At UNM our programs include several Direct (laboratory) and Indirect (particle astrophysics) experiments searching for Dark Matter.
Laboratory experiments search for a signal for dark matter particle scattering from conventional nuclei. The DEAP/CLEAN experiment envisages a series of detectors in increasing size (target mass). The UNM group has lead several components of the construction and commissioning of the MiniCLEAN experiment at the SNOLab deep underground laboratory.

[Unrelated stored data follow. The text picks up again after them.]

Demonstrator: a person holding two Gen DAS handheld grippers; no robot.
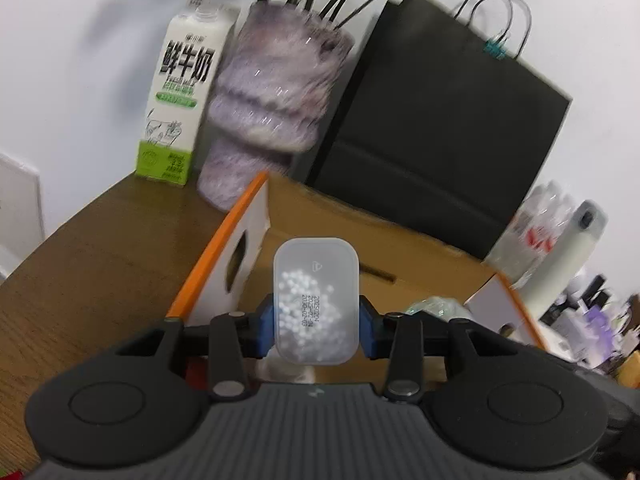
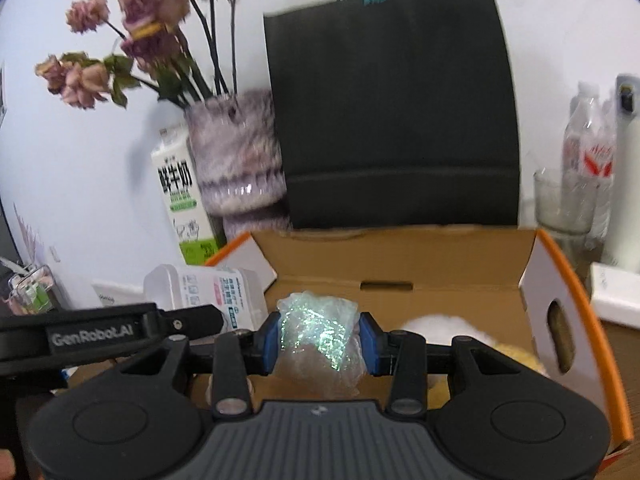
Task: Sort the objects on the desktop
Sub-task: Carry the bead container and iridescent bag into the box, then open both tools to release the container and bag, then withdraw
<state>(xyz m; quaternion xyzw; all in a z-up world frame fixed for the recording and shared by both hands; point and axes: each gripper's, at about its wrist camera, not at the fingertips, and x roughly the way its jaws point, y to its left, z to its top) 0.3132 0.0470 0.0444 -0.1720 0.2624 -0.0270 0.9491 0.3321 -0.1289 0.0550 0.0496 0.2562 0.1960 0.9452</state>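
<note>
My left gripper (image 1: pixel 316 322) is shut on a small translucent plastic case (image 1: pixel 315 300) holding white beads, held above the open cardboard box (image 1: pixel 360 232) with orange-edged flaps. My right gripper (image 2: pixel 318 346) is shut on a crumpled clear packet with green glitter (image 2: pixel 320 328), held over the same box (image 2: pixel 400 256). In the right wrist view the left gripper's black arm (image 2: pixel 100 332) reaches in from the left with the plastic case (image 2: pixel 208 292) in it. A white and yellow fluffy thing (image 2: pixel 440 328) lies inside the box. The glitter packet (image 1: pixel 436 306) shows at the box's right in the left view.
Behind the box stand a black paper bag (image 2: pixel 392 104), a purple knitted vase (image 1: pixel 276 100) with dried flowers (image 2: pixel 132 40) and a milk carton (image 1: pixel 180 92). Water bottles (image 2: pixel 592 152), a glass (image 2: pixel 564 204) and a white bottle (image 1: pixel 572 248) crowd the right. Brown wooden table (image 1: pixel 92 256) lies left.
</note>
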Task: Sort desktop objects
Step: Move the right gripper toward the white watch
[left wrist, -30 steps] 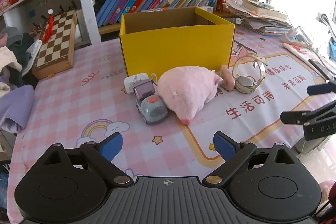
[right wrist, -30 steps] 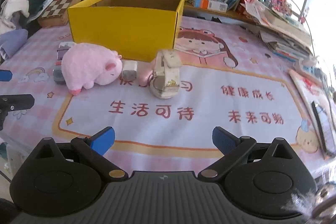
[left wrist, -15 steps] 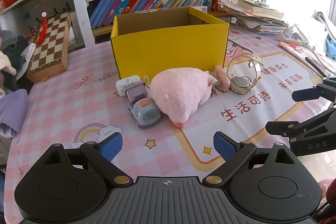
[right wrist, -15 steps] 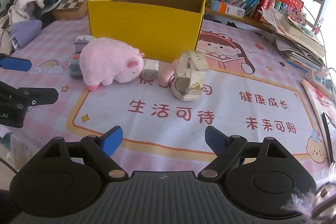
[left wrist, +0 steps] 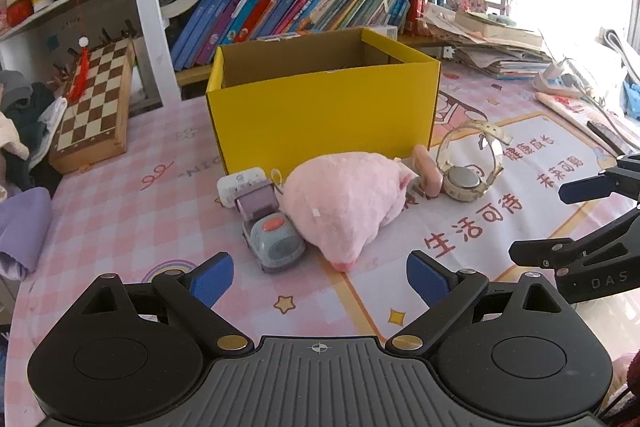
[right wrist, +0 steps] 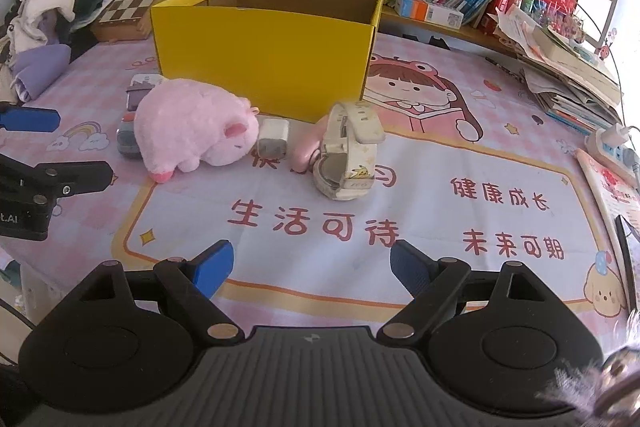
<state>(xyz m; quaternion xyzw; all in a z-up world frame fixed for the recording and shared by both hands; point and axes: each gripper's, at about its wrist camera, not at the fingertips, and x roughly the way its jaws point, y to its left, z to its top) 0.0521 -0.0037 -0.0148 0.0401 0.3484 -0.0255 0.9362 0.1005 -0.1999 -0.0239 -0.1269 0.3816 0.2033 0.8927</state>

The DRIFT experiment is a US-UK collaboration. DRIFT has working detectors in the Boulby mine deep underground site in the UK. DRIFTis currently the leading directional dark matter experiment with over 2 orders of magnitude better limits than the next best experiment. The UNM group has a major R&D program on the development of ``next generation'' GEM based detector readout. The focus of the program is to exploit the benefits of negative ion time projection chamber (NITPC) detectors that can be operated at low pressures (e.g. 30 Torr CS_2 - 10 Torr CF_4) with long ~50cm drift distances with r.m.s diffusion <0.7mm and with ~2mm track lengths for ~40keV-Fluorine recoil thresholds: in other words clear tracks (for directionality) and low threshold for high sensitivity. Publications here Additionally, 3 preprints can be accessed here, here and here
Particle astrophysics experiments search for a signal for dark matter particle annihilation or decay. The HAWC experiment provides an important 1TeV to 1000TeV high-mass window for indirect searches for dark matter (eg WIMP) annihilation or decay to gamma-rays. The UNM particle astrophysics group is co-leading the likelihood analysis framework used to extract dark matter signals (or limits) from HAWC data.